> _WHAT TO DO_: Transcribe each entry shown below with no difference from the original.

________

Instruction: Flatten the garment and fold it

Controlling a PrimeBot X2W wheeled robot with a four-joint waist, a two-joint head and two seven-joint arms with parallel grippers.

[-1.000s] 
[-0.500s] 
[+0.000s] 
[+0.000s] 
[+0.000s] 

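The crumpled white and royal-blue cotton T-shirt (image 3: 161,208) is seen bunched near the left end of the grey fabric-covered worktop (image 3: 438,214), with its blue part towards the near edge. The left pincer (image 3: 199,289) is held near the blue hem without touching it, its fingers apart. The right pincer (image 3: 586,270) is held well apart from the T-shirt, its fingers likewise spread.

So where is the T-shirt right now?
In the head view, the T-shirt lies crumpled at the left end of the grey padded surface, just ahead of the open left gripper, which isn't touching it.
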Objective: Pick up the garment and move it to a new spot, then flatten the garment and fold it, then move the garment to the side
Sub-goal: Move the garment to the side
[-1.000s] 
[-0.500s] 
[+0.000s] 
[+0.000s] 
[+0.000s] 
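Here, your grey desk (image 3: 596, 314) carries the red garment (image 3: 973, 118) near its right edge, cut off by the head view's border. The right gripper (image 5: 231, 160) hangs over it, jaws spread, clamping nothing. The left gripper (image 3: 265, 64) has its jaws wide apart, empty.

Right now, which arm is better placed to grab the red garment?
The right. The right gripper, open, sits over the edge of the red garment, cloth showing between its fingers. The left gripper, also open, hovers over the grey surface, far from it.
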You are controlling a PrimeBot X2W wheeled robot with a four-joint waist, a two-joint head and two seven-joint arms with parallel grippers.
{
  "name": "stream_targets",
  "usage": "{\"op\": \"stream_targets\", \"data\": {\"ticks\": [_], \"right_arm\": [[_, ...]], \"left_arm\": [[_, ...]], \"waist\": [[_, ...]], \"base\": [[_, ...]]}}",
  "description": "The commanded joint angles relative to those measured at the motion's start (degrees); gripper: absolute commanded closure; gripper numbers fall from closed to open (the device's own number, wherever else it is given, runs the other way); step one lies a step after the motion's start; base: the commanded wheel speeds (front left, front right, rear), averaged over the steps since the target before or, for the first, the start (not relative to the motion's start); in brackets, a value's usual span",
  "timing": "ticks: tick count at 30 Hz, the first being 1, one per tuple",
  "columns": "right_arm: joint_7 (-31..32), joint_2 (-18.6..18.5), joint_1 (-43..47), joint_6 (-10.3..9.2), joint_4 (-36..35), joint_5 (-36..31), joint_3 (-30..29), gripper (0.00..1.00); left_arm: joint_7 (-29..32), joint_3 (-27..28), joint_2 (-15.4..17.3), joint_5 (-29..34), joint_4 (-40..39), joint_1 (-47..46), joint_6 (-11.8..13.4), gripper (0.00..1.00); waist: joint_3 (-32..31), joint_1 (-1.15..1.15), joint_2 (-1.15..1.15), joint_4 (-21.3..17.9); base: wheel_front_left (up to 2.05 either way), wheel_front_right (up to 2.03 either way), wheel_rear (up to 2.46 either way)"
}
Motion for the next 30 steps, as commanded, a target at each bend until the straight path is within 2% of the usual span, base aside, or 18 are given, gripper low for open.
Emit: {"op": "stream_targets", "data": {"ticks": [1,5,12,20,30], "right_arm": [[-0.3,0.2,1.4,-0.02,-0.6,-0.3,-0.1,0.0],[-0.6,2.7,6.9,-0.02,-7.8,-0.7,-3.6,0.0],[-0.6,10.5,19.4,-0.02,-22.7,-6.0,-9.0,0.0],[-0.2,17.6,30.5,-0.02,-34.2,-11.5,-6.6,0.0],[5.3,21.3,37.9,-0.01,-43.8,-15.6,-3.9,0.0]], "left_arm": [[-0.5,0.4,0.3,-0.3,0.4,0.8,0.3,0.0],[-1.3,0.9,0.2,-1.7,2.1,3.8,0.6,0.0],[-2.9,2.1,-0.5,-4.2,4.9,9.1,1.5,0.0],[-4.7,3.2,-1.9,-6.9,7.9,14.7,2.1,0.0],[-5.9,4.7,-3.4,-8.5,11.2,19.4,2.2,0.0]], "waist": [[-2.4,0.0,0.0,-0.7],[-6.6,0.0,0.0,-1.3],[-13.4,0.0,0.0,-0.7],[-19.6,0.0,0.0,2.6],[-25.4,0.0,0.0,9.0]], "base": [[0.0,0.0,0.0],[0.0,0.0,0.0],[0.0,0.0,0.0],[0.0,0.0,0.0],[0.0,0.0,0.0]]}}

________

> _RESPONSE TO THE EXERCISE_:
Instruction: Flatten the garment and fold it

Controlling a PrimeBot X2W wheeled robot with a four-joint waist, a two-joint head and two seven-joint arms with parallel grippers.

[-1.000s] 
[-0.500s] 
[+0.000s] 
[+0.000s] 
[+0.000s] 

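The crumpled white and royal-blue cotton T-shirt (image 3: 161,208) is seen bunched near the left end of the grey fabric-covered worktop (image 3: 438,214), with its blue part towards the near edge. The left pincer (image 3: 199,289) is held near the blue hem without touching it, its fingers apart. The right pincer (image 3: 586,270) is held well apart from the T-shirt, its fingers likewise spread.

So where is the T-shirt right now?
In the head view, the T-shirt lies crumpled at the left end of the grey padded surface, just ahead of the open left gripper, which isn't touching it.
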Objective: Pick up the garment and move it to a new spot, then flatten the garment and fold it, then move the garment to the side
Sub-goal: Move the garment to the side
[-1.000s] 
[-0.500s] 
[+0.000s] 
[+0.000s] 
[+0.000s] 
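Here, your grey desk (image 3: 596, 314) carries the red garment (image 3: 973, 118) near its right edge, cut off by the head view's border. The right gripper (image 5: 231, 160) hangs over it, jaws spread, clamping nothing. The left gripper (image 3: 265, 64) has its jaws wide apart, empty.

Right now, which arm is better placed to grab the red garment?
The right. The right gripper, open, sits over the edge of the red garment, cloth showing between its fingers. The left gripper, also open, hovers over the grey surface, far from it.
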You are controlling a PrimeBot X2W wheeled robot with a four-joint waist, a two-joint head and two seven-joint arms with parallel grippers.
{
  "name": "stream_targets",
  "usage": "{\"op\": \"stream_targets\", \"data\": {\"ticks\": [_], \"right_arm\": [[_, ...]], \"left_arm\": [[_, ...]], \"waist\": [[_, ...]], \"base\": [[_, ...]]}}",
  "description": "The commanded joint angles relative to those measured at the motion's start (degrees); gripper: absolute commanded closure; gripper numbers fall from closed to open (the device's own number, wherever else it is given, runs the other way); step one lies a step after the motion's start; base: the commanded wheel speeds (front left, front right, rear), averaged over the steps since the target before or, for the first, the start (not relative to the motion's start); in brackets, a value's usual span",
  "timing": "ticks: tick count at 30 Hz, the first being 1, one per tuple",
  "columns": "right_arm: joint_7 (-31..32), joint_2 (-18.6..18.5), joint_1 (-43..47), joint_6 (-10.3..9.2), joint_4 (-36..35), joint_5 (-36..31), joint_3 (-30..29), gripper (0.00..1.00); left_arm: joint_7 (-29..32), joint_3 (-27..28), joint_2 (-15.4..17.3), joint_5 (-29..34), joint_4 (-40..39), joint_1 (-47..46), joint_6 (-11.8..13.4), gripper (0.00..1.00); waist: joint_3 (-32..31), joint_1 (-1.15..1.15), joint_2 (-1.15..1.15), joint_4 (-21.3..17.9); base: wheel_front_left (up to 2.05 either way), wheel_front_right (up to 2.03 either way), wheel_rear (up to 2.46 either way)"
}
Motion for the next 30 steps, as commanded, a target at each bend until the straight path is within 2% of the usual span, base aside, or 18 are given, gripper low for open.
Emit: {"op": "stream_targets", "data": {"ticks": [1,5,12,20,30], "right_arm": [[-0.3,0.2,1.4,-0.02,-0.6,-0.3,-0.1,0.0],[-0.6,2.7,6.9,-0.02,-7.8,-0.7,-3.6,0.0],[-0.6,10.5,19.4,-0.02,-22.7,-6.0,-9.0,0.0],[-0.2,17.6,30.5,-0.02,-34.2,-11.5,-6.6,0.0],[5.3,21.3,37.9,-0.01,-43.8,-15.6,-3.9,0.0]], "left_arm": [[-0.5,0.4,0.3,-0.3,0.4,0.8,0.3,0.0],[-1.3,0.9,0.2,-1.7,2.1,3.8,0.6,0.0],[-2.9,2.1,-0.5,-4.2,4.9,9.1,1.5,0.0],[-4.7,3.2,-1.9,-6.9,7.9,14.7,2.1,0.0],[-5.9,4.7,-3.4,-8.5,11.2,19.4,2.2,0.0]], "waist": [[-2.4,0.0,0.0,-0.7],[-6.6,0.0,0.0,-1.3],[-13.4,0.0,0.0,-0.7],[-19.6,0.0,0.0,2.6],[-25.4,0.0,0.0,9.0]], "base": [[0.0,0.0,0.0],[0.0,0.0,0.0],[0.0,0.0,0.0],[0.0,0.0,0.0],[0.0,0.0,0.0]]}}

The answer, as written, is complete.